Geht es nach den Menschen hier und ihren Gemeinden, so soll auch diese Verknüpfungsstelle für viele weitere Milliarden im Berg verschwinden, was ein Gutachten für prinzipiell möglich hält, die Bahn aber als ausgeschlossen bezeichnet. Die Planer der DB wollen sich bis Ende des Jahres für eine endgültige Trasse entscheiden und ihre Planung dann samt abweichender Forderungen aus der Region dem Bund übergeben. Die Entscheidung über den tatsächlichen Bau soll voraussichtlich 2025 der Bundestag treffen.

Der hohe Tunnelanteil hat zwar vielerorts die Zahl der betroffenen Anwohner reduziert und spart Landschaft und landwirtschaftliche Flächen. Dafür kostet er viel Geld und stößt bei Bürgerinitiativen und Bund Naturschutz (BN) auch aus einem anderen Grund auf Kritik. Allein wegen des nötigen Stahls und Betons werde beim Bau so viel klimaschädliches CO₂ frei wie durch den Zugbetrieb auf der Strecke in einem ganzen Jahrhundert, sagte der Rosenheimer BN-Kreisvorsitzende Rainer Auer am Samstag in Oberaudorf.

Der Brennerbasistunnel zwischen Innsbruck und Südtirol soll nach aktuellen Stand in zehn Jahren fertig sein, der rund 60 Kilometer lange deutsche Zulauf laut Bahn-Planung im Jahr 2040. Dann aber könnte laut Auer das zentrale Argument des klimafreundlicheren Gütertransports auf der Schiene viel geringer wiegen, weil dann auch Lkw nicht mehr mit Dieselmotoren, sondern mit alternativen Antrieben unterwegs sein werden.

Während Bahn und Bund die beiden zusätzlichen Gleise weiterhin für dringend nötig erachten, weil der transalpine Güterverkehr weiter wachsen werde und spätestens mit der Fertigstellung des Basistunnels auf die Schiene gedrängt werden soll, halten der BN und die Bürgerinitiativen einen Ausbau der beiden Bestandsgleise für ausreichend.
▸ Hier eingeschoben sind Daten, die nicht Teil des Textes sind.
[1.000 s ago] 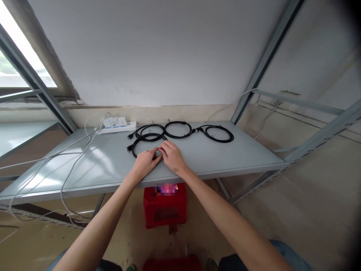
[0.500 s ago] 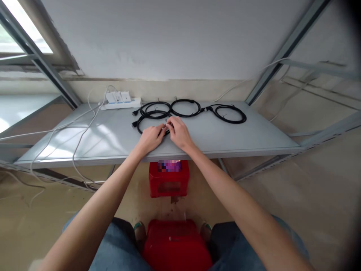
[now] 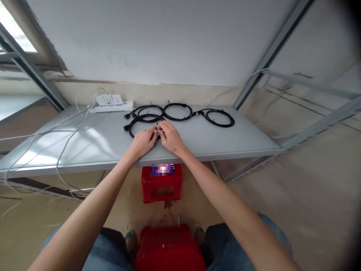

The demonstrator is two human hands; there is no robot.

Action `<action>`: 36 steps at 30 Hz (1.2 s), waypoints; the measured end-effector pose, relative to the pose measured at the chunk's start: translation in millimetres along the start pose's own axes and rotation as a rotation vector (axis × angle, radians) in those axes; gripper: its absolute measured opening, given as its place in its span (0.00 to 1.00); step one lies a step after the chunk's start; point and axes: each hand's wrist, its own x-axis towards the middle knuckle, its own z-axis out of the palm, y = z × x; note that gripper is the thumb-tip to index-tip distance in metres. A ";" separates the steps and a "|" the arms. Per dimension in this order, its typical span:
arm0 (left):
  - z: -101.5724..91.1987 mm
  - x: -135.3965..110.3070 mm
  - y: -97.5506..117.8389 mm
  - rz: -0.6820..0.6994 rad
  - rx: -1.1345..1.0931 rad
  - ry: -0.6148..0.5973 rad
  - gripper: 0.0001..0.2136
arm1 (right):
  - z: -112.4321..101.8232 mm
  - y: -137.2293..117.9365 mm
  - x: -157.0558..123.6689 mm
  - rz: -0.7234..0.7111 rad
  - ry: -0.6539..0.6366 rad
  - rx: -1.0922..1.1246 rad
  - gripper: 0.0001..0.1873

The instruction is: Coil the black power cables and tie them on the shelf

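Nearest to me on the shelf lies a coiled black cable [image 3: 130, 130], its plug at the left end. My left hand [image 3: 143, 142] and my right hand [image 3: 170, 138] meet at its right side, fingers pinched together on the coil. A thin dark end, perhaps of a tie, sticks up at the fingertips; the fingers hide the rest. Touching this coil from behind is another black cable coil [image 3: 134, 110] with a plug. Further right lie a third coil [image 3: 180, 120] and, at the right, one more coil [image 3: 231, 123], both with small ties sticking up.
A white power strip [image 3: 113, 108] with chargers stands at the back left of the grey shelf [image 3: 214, 143], its white cords [image 3: 66, 145] hanging over the front edge. Metal posts [image 3: 270, 56] rise at both sides. A red stool [image 3: 161, 190] stands below the shelf.
The view has shifted slightly, so everything sits a little further left and lower. Both hands stay pinched at the same side of the near coil.
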 end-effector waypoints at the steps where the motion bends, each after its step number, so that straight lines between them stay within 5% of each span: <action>1: -0.1 -0.3 0.2 -0.002 0.000 0.003 0.17 | -0.1 -0.2 -0.2 -0.005 -0.003 0.001 0.09; 13: -3.1 -3.4 0.1 0.025 -0.056 0.036 0.27 | 2.8 2.7 -0.4 -0.001 -0.024 0.015 0.11; 22: -1.0 -0.7 -2.3 -0.015 0.060 -0.022 0.16 | 5.9 2.5 -2.3 0.090 -0.013 -0.078 0.12; 36: -3.7 1.4 1.0 -0.072 0.052 0.012 0.14 | 5.0 6.1 3.0 0.093 0.104 0.000 0.13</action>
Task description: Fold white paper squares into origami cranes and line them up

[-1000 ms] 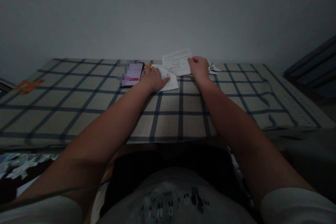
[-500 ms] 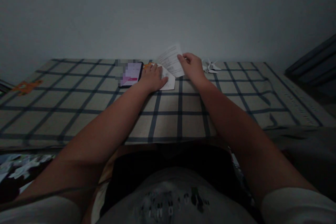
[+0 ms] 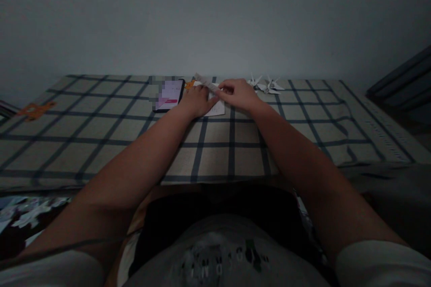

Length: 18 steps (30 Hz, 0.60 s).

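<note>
A printed sheet of paper [image 3: 217,109] lies on the checked cloth in front of me. My left hand [image 3: 196,101] rests flat on it, fingers spread. My right hand [image 3: 239,93] is closed in a pinch on the paper at its right side, close to my left thumb. Between the hands, a narrow part of the paper [image 3: 206,81] stands up at a slant from the cloth. Much of the sheet is hidden beneath my fingers. Two folded white paper cranes [image 3: 271,85] sit just right of my right hand.
A phone [image 3: 171,94] with its screen lit lies left of my left hand. A small orange piece [image 3: 189,85] shows behind that hand, and a larger orange item [image 3: 36,110] lies at the cloth's left end. A bare wall [image 3: 215,18] rises behind the checked cloth [image 3: 215,161].
My right hand has come left and down, bringing the raised part of the paper over toward my left hand. A second crane is uncovered. My left hand has stayed in place.
</note>
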Each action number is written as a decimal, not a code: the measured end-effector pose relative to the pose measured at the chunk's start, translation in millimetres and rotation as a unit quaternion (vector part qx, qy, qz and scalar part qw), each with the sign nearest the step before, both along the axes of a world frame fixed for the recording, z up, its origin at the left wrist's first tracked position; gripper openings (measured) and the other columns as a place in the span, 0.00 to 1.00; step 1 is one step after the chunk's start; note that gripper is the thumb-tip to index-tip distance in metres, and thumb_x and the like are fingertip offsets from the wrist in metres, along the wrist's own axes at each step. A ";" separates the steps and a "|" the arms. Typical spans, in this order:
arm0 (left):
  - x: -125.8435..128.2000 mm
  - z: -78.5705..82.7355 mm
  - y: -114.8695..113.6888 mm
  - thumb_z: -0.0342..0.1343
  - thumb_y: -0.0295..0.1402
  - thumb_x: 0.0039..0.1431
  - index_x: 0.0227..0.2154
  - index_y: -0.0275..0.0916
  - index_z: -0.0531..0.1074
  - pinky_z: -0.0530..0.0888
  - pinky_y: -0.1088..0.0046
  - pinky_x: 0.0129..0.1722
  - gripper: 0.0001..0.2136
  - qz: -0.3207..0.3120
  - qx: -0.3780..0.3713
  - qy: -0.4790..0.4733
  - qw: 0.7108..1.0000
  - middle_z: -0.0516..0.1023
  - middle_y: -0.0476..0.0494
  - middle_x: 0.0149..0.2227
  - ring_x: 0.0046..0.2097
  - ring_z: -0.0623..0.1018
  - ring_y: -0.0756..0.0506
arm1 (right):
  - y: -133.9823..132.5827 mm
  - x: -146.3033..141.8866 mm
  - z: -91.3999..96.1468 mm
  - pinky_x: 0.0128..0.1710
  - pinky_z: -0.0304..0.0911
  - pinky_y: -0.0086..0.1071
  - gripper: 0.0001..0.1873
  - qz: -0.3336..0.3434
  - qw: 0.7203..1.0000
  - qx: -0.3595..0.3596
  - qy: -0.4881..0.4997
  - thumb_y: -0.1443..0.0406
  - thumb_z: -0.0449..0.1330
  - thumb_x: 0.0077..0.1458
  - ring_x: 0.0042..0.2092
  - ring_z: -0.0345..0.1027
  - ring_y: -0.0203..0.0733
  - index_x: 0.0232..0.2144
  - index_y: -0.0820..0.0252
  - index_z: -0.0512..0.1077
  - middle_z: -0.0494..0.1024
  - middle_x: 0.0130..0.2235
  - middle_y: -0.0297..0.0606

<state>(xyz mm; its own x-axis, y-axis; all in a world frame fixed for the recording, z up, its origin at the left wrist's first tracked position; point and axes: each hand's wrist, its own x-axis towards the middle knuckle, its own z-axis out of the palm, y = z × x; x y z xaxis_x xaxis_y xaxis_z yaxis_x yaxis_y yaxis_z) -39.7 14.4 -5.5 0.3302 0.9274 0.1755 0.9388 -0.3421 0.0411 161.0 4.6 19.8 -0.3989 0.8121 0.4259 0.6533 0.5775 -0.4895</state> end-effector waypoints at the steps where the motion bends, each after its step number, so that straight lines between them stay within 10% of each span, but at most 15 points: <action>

Einen Grund für die aus ihrer Sicht überzogene Planung sehen sie im Auftrag des Bundes, die Strecke auch auf Personenzüge mit bis zu 230 Stundenkilometern auszulegen.

Zur Verkürzung der Fahrzeit zwischen München und Verona könne der deutsche Abschnitt aber nur zehn Minuten beitragen, sagte am Samstag der pensionierte Planer Gerhard Müller, der bei der DB bis 2014 mit mehreren Großprojekten betraut war und sich nun gegen den Nordzulauf engagiert. Die Bürgerinitiativen bereiten nach Angaben des Brennerdialog-Vorsitzenden Lothar Thaler inzwischen Klagen vor und wollen bald über ihr weiteres Vorgehen entscheiden.